> [WHAT IS NEEDED]: Return the complete listing exactly as it reads, with each picture removed.

(SUPPLIED INFORMATION)

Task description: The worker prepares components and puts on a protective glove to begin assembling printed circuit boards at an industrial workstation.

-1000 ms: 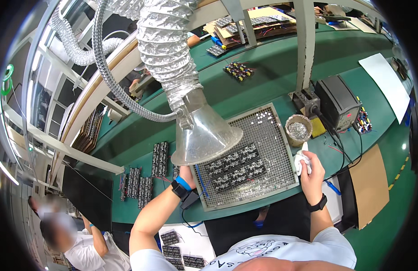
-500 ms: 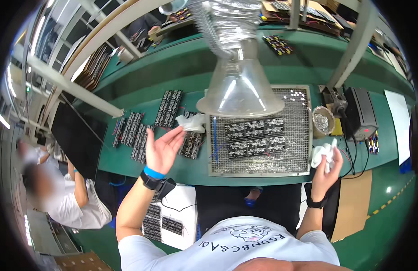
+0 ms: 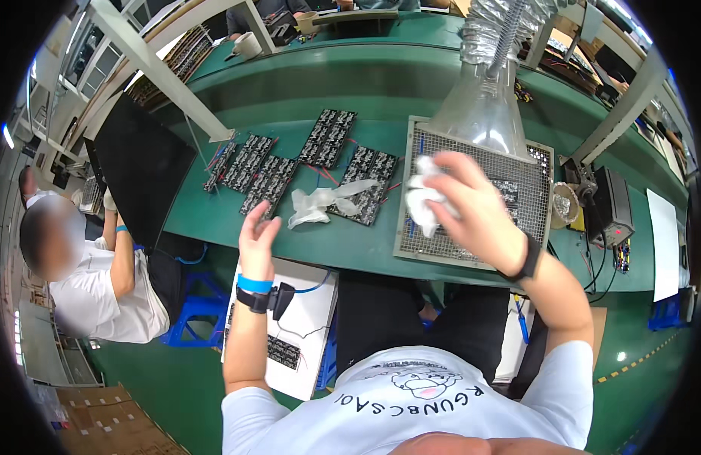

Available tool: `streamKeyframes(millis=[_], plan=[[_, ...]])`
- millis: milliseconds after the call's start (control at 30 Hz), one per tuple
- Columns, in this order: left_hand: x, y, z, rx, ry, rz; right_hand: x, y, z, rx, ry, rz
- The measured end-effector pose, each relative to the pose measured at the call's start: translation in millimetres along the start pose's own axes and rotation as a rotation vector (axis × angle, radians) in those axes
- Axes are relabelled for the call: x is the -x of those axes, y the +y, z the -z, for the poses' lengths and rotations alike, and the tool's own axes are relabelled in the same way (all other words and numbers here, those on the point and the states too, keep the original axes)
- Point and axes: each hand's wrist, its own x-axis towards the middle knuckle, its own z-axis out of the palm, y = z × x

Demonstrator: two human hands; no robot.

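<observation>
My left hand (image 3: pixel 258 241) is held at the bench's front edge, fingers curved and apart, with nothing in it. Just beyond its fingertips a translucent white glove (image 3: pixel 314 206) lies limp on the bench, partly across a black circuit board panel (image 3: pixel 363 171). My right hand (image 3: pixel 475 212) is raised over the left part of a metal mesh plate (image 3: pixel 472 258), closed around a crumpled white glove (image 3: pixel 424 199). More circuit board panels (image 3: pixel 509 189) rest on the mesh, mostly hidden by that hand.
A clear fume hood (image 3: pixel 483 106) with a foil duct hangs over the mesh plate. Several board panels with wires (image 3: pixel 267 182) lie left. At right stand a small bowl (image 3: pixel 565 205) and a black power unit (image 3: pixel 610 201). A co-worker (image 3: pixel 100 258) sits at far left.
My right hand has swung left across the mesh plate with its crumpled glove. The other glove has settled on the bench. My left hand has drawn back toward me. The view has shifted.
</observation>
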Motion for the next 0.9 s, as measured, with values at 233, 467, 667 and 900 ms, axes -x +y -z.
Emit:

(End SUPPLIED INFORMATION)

> [TASK SOLUTION]:
Task description: The worker prepares components and puts on a protective glove to begin assembling printed circuit boards at an industrial workstation.

-1000 ms: 
-500 ms: 
+0 ms: 

Available tool: `streamKeyframes(millis=[_], plan=[[_, ...]])`
- millis: milliseconds after the call's start (control at 30 Hz), one per tuple
- Columns, in this order: left_hand: x, y, z, rx, ry, rz; right_hand: x, y, z, rx, ry, rz
- The measured end-effector pose, each relative to the pose measured at the call's start: translation in millimetres along the start pose's own axes and rotation as a rotation vector (axis × angle, radians) in those axes
- Axes are relabelled for the call: x is the -x of those axes, y the +y, z the -z, for the poses' lengths and rotations alike, and the tool's own axes are relabelled in the same way (all other words and numbers here, those on the point and the states too, keep the original axes)
- Point and axes: each hand's wrist, its own x-axis towards the middle knuckle, its own z-axis out of the palm, y = z × x

Demonstrator: two human hands; no robot.

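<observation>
My left hand (image 3: pixel 258 241) is held at the bench's front edge, fingers curved and apart, with nothing in it. Just beyond its fingertips a translucent white glove (image 3: pixel 314 206) lies limp on the bench, partly across a black circuit board panel (image 3: pixel 363 171). My right hand (image 3: pixel 475 212) is raised over the left part of a metal mesh plate (image 3: pixel 472 258), closed around a crumpled white glove (image 3: pixel 424 199). More circuit board panels (image 3: pixel 509 189) rest on the mesh, mostly hidden by that hand.
A clear fume hood (image 3: pixel 483 106) with a foil duct hangs over the mesh plate. Several board panels with wires (image 3: pixel 267 182) lie left. At right stand a small bowl (image 3: pixel 565 205) and a black power unit (image 3: pixel 610 201). A co-worker (image 3: pixel 100 258) sits at far left.
My right hand has swung left across the mesh plate with its crumpled glove. The other glove has settled on the bench. My left hand has drawn back toward me. The view has shifted.
</observation>
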Motion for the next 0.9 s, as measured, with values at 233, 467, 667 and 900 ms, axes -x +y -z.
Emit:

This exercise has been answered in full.